Thursday, December 14, 2006

MICROSOFT PEOPLE READY/Publicité boiteuse


When Microsoft started running its People Ready advertising, I wondered immediately how they would get around the French equivalent. In my experience with an international company, we often had problems rendering a vague idea into French. Consider the tag line “It’s time”. At the beginning, it referred to the fact that it was the right time to purchase a new automobile. Then, in the subsequent years, different meanings were attributed to the words and the French creative people ran into problems of finding the equivalents (there were none to be found).


Another time, emphasis was placed on a device in the trunk of a car that would allow a small child trapped in it, to open it from the inside. I remember a whole booklet being put together where in addition to the copy, a drawing of an elephant trunk, was used.
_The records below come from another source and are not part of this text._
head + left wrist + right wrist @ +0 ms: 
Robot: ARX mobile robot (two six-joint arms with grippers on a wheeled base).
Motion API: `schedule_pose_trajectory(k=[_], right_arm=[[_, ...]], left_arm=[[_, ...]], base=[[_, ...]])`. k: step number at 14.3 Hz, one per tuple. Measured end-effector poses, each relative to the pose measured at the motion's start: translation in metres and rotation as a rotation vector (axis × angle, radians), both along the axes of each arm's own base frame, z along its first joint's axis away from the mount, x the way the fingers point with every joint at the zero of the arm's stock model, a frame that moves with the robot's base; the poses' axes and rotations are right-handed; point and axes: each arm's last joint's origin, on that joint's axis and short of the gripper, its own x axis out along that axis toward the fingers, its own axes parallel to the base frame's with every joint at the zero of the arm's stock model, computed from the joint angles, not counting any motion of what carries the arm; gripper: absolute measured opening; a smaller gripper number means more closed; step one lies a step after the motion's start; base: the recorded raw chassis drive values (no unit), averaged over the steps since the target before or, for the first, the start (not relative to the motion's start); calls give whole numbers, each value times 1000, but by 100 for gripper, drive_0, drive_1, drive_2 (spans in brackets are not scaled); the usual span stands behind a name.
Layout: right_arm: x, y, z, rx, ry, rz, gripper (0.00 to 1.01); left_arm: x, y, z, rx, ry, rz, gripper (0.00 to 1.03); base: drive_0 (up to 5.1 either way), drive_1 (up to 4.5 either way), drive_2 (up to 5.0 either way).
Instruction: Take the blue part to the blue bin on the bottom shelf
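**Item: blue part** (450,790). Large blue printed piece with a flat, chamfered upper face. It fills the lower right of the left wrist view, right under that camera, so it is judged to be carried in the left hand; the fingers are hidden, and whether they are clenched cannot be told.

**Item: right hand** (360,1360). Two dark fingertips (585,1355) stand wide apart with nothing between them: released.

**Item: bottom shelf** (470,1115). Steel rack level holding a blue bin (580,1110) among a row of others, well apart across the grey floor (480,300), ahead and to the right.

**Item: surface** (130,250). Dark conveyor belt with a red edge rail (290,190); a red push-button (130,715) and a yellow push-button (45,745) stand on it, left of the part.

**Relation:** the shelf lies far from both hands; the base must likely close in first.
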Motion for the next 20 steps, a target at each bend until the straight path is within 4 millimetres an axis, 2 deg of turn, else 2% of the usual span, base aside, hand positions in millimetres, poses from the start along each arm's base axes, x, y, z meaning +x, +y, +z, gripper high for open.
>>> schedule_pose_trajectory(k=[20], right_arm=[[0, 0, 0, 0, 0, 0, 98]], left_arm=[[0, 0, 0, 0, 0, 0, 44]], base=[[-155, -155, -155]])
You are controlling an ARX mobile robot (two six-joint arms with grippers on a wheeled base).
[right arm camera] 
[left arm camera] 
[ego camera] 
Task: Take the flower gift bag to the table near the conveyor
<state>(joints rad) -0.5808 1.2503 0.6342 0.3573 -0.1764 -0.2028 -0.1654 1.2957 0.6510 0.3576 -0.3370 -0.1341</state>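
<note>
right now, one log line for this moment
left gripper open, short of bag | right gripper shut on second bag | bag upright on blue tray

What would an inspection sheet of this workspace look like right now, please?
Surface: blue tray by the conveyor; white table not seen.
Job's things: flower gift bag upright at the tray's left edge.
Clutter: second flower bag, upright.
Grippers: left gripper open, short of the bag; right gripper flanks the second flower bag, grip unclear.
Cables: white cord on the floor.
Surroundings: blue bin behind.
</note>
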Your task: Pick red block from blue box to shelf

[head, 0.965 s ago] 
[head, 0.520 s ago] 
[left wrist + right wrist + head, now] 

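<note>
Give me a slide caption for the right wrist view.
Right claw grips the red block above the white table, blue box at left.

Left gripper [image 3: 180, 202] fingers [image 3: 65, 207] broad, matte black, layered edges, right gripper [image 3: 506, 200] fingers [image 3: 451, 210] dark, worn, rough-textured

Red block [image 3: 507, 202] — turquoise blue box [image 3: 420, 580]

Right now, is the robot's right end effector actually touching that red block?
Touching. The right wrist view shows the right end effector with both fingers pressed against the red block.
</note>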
That is what killed the French. Indeed, “tronc” is the appendage of the elephant but “coffre” is the box into which one can place luggage, etc. The play on words just was not possible. You can image how lame the booklet was.

Today, I opened a French magazine (L’Actualité) and found a full-page Microsoft ad, in perfect French, which read as follows:


« Dans une entreprise people XX ready, le marketing et l’ingénierie sont sur la même longueur d’onde. »


In English, people ready appears to be a play on words. My understanding of it is that people are or become ready (and therefore productive) if they are provided the right tools (Microsoft). It took me several repeated readings of the English text to understand the message.


Why does Microsoft think French speakers (and readers) in
Canada would understand the idea of “People ready” when it was left in English. If I had taken a complete French sentence and inserted an English colloquialism in the centre of it, how many French speakers would understand it?

Here is what the ad says:

« Des employés unis par des données sont des employés unis. Microsoft. Des logiciels conçus pour les entreprises où les employés sont toujours prêts. Microsoft.ca/peopleready. »


Is there a difference between people ready and ready people? There certainly is in my mind.


Bilingual creative advertising is always the result of cultural and linguistic consultation. That is why most of the ads in
Quebec are rewritten in the French context, using French themes, and personalities. Microsoft fell asleep at the wheel.